My design is basically a micro-kernel. Right now I have user space working and I am using L4 / QNX style synchronous IPCs. This works well. I do not have I/O or a file system yet, which is what I want to tackle soon. But first, I want to move to asynchronous IPCs because synchronous doesn't scale (SMP). While I am looking at that, I want to see if I it makes sense to unify IPC and async I/O.
- I want async I/O. I am a fan of Windows IOCP and the similar Solaris ports.
- I like registered I/O buffer - the idea being that you share a memory block between your app and the I/O driver to get zero-copy I/O.
- I am not sure I like Linux's io_uring. I see the point but I don't think this would work in a micro-kernel (you'd need to setup ring buffers between each app and each service, doesn't really scale).
Everything I read about IOCP and ports in general seems to suggest that they were added after the fact. And it works well because they can unify unrelated things (files, sockets, timers, signals, etc) through a common interface. This works because these unrelated things all exist in the same context (the kernel) which is not true in a micro-kernel. I mean you could get it to work by having the ports themselves in the kernel or some other service, but that's going to create a lot of IPCs that should be avoidable with a better design.
Any thoughts on this? How would you unify async IPC and async I/O in a microkernel? I am looking for some ideas here... What is your experience here?
Unifying async IPC and I/O?
Re: Unifying async IPC and I/O?
How completion ports work (Windows IOCP / Solaris):
1) You create a port (which is basically a set of handles that you can wait on, handles for files, sockets, timers, etc).
2) You associate handles with the port
3) You use async calls with the handles to do I/O (read/write)
4) You call a function on the port to wait for completion of any I/O
5) Completion (success or error) will be reported to the port and unblock any waiting thread
The main idea here is that you are not polling for I/O readyness, instead you are issuing commands and later checking on their completion.
Some of the primitives needed look very similar to what you would want for an async IPC API:
1) Create port --> IPC open channel / find service
2) Associate handles/events with ports --> no real equivalent?
3) Async I/O on handles --> IPC send()
4) Check on completion --> IPC wait()
And you can imagine that the I/O manager or driver would process I/O requests and reply by posting something to the completion port. In IPC terms, you would have something like an IPC reply() primitive.

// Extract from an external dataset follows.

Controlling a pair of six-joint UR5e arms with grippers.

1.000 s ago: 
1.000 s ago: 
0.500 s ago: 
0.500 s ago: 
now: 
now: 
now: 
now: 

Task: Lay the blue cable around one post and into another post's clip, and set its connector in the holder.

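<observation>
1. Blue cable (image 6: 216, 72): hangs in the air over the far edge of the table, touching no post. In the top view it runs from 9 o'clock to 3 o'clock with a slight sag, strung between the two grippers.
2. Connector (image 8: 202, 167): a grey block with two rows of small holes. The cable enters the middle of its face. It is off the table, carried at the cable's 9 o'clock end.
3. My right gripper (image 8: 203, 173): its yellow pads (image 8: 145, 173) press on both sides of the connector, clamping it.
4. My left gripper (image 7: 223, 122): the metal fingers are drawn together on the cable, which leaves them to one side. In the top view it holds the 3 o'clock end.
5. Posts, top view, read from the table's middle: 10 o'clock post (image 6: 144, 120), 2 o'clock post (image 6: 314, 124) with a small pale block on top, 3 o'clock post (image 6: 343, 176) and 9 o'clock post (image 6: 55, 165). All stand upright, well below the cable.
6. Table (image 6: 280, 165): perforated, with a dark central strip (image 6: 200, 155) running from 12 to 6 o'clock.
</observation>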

So lot of the above seems to map to the IPC API I already have (which is synchronous, but I want to change it to be asynchronous):
1) IPC_Send(payload) --> send a message, do not block, not expecting a reply
2) IPC_Call(payload, receive buffer) --> send a message, block and wait for a reply
3) IPC_Receive(receive buffer) --> block and wait for a message
4) IPC_ReplyAndWait(payload, receive buffer) --> reply to a caller and wait for a message
I am thinking that in a micro-kernel, issuing I/O Read/Write commands are just done using normal IPC messages. You still need file handles to identify files. But there must be a way to get away with not having an explicit IOCP construct in the kernel or anywhere else. Or maybe it is built-in into every thread as an array of pending/completed IPC round-trips. I am not sure.

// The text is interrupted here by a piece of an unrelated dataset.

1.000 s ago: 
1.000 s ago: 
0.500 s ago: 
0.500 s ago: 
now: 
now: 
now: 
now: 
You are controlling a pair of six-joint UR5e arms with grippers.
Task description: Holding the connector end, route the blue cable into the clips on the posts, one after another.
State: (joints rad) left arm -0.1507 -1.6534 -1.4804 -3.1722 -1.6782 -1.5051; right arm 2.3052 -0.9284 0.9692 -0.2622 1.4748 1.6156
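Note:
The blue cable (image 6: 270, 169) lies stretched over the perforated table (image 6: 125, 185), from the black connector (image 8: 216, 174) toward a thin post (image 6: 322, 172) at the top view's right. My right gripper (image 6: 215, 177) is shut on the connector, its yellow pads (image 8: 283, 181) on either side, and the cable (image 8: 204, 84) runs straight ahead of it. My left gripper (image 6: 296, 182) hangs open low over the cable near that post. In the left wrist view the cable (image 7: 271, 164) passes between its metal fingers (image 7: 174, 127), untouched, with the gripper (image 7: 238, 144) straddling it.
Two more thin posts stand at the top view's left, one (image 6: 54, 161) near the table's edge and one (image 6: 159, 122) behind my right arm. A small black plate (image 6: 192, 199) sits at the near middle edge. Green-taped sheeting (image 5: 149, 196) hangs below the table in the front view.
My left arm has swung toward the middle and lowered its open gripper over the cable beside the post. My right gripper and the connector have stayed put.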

1) You create a port (which is basically a set of handles that you can wait on, handles for files, sockets, timers, etc).
2) You associate handles with the port
3) You use async calls with the handles to do I/O (read/write)
4) You call a function on the port to wait for completion of any I/O
5) Completion (success or error) will be reported to the port and unblock any waiting thread
The main idea here is that you are not polling for I/O readyness, instead you are issuing commands and later checking on their completion.
Some of the primitives needed look very similar to what you would want for an async IPC API:
1) Create port --> IPC open channel / find service
2) Associate handles/events with ports --> no real equivalent?
3) Async I/O on handles --> IPC send()
4) Check on completion --> IPC wait()
And you can imagine that the I/O manager or driver would process I/O requests and reply by posting something to the completion port. In IPC terms, you would have something like an IPC reply() primitive.
So lot of the above seems to map to the IPC API I already have (which is synchronous, but I want to change it to be asynchronous):
1) IPC_Send(payload) --> send a message, do not block, not expecting a reply
2) IPC_Call(payload, receive buffer) --> send a message, block and wait for a reply
3) IPC_Receive(receive buffer) --> block and wait for a message
4) IPC_ReplyAndWait(payload, receive buffer) --> reply to a caller and wait for a message
I am thinking that in a micro-kernel, issuing I/O Read/Write commands are just done using normal IPC messages. You still need file handles to identify files. But there must be a way to get away with not having an explicit IOCP construct in the kernel or anywhere else. Or maybe it is built-in into every thread as an array of pending/completed IPC round-trips. I am not sure.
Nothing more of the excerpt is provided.